I'm definitely sticking with my 2010 model, does everything I need it to, has an optical drive and discrete graphics.
And yes, the mouse and keyboard you have to provide yourself.
Only interested in this as a media centre under the TV but unfortunately the world still hasn't ditched the optical media, nor has the missus. Mind you, I already had to extract the content from a bluray film we were given to the NAS so we could watch it and the missus puts all her new CD's into iTunes from her mac which is also on the NAS. The only time we use the drive is when the missus rents some DVDs. Really have to get her off this habit.
I guess this is Apples way of moving everyone to their appleTV media solution
You can get similar (or slightly better) spec components for about £300 ...
It all depends what you want your mini computer to look like.
Yep, the mac-mini is a damn fine "look at me" quality engineered setup, but looks aren't everything.
Doing a very quick bit of research at scan.co.uk, I racked up very similar specs, with a reasonable (if a LOT larger), case, for £300 - mini ATX
Add the £21 for Lion, assuming you'll go down the Hackintosh route and it's significantly cheaper.
Heck, slap in an optical drive for another £20.

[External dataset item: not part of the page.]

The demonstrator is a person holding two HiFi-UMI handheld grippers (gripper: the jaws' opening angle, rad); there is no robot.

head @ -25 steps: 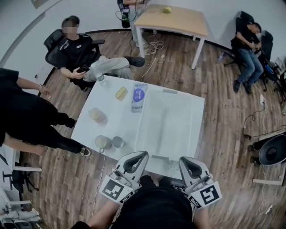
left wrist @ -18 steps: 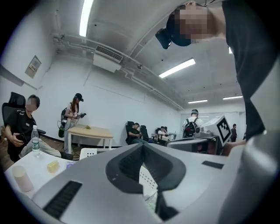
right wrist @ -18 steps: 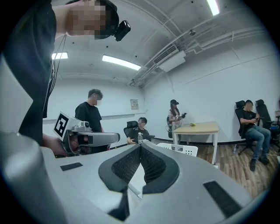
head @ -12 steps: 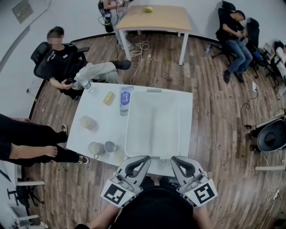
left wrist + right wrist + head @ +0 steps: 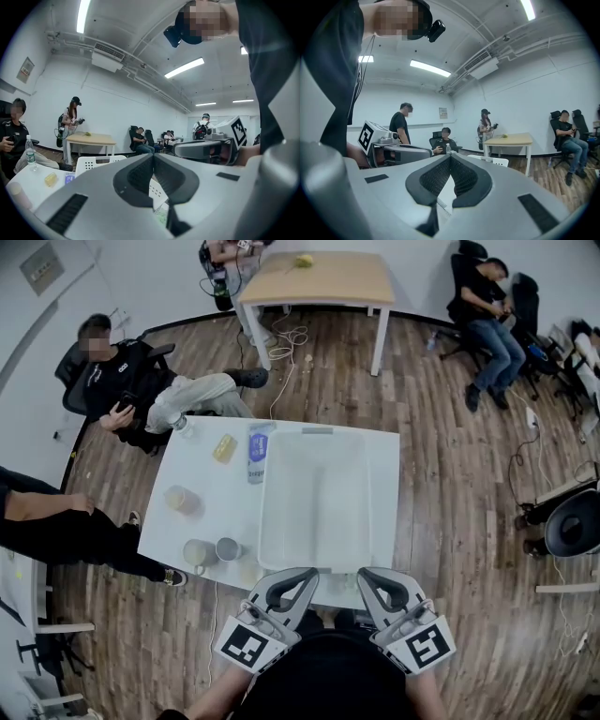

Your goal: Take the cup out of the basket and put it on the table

It really boils down to looks. That's what your paying for.
I will add, however, that if you wanted a form factor as small as the mac mini, with the same amount of power, your going to struggle - and it will cost significantly more than £300 - and as far as I can tell, there's no micro ATX case as small as the current mac mini on the market. If there was, for the same build quality, you'd be looking at easily £150.